Exercise
Every line of the entries below from the one containing "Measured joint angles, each" to the one containing "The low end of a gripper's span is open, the", both ends included, must be written out exactly. No other line belongs in the answer.

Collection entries
---*---

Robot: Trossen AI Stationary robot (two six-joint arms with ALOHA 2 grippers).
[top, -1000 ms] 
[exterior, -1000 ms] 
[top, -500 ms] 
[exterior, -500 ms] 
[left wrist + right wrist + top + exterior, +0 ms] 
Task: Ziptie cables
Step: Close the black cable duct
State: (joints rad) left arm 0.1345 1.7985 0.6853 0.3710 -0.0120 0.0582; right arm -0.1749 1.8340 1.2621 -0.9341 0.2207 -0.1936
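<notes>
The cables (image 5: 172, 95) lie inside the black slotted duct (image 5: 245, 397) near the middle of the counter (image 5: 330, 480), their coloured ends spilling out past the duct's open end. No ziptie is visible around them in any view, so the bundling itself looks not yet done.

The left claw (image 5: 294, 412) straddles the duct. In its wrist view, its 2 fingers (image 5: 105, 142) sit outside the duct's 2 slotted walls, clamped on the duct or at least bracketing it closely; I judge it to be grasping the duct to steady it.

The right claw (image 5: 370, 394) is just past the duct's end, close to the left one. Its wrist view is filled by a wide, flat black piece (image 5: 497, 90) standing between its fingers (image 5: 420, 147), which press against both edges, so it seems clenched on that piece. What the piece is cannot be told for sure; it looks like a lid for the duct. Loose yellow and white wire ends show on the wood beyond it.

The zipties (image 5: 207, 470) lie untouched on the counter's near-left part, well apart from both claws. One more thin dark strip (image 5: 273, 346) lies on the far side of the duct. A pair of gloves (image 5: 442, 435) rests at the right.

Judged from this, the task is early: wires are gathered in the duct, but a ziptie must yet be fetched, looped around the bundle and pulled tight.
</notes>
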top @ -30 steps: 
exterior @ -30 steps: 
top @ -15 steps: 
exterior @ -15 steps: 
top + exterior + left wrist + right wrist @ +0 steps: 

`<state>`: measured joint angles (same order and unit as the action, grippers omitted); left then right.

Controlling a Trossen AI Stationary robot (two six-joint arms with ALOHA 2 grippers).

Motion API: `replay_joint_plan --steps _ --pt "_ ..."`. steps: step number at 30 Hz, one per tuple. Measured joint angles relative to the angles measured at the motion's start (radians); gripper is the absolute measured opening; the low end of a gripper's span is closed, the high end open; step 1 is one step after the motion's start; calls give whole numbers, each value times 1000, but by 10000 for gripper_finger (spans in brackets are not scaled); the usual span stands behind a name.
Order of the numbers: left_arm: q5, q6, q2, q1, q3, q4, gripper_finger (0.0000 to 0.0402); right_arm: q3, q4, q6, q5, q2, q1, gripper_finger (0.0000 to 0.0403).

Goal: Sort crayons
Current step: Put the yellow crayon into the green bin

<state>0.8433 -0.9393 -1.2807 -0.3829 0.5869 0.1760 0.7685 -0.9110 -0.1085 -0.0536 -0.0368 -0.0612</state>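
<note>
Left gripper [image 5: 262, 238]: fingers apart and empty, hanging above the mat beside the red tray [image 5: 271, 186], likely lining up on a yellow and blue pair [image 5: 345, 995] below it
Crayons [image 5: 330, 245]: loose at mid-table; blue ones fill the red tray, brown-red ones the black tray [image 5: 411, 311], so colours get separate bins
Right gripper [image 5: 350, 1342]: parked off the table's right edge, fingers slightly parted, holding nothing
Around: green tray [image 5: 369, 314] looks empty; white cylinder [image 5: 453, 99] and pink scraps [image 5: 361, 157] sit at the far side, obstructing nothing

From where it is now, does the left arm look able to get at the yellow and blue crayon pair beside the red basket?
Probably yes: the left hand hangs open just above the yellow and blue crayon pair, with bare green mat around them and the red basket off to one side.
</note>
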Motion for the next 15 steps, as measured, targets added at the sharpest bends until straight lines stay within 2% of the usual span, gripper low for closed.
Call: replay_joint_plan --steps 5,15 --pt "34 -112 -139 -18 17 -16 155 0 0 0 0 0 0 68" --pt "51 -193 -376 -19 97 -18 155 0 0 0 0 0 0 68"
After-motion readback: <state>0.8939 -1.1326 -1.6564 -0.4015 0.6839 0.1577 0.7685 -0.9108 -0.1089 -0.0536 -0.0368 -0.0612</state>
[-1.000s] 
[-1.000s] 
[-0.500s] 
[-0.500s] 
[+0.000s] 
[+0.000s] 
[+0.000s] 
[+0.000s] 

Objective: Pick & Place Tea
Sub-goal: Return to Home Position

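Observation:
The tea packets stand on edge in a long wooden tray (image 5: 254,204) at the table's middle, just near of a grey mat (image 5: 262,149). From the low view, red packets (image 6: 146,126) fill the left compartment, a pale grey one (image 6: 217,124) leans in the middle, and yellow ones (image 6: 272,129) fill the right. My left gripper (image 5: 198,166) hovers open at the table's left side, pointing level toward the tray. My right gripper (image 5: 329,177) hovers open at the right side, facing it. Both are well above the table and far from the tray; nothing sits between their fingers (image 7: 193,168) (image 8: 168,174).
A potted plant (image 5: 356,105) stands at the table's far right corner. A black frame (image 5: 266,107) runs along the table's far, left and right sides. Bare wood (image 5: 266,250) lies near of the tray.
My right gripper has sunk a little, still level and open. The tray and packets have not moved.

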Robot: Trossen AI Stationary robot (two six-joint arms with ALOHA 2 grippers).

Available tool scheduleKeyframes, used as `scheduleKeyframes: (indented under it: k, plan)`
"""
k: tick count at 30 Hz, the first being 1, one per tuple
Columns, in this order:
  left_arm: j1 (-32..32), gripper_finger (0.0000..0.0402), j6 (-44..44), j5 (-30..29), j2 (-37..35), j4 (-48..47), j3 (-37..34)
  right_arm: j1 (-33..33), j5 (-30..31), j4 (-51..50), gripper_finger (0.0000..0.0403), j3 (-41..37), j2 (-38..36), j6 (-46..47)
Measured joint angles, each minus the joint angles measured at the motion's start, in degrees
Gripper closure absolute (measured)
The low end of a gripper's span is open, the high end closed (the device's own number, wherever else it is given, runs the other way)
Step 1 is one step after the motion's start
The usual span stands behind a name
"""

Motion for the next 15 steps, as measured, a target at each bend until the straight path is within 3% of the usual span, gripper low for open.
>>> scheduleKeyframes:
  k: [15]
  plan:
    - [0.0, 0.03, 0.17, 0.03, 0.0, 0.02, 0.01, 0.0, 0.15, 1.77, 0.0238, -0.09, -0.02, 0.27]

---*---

Task result
Measured joint angles, each minus the joint angles measured at the motion's start, in degrees
Gripper closure absolute (measured)
The low end of a gripper's span is open, the high end closed (the device's own number, wherever else it is given, runs the other way)

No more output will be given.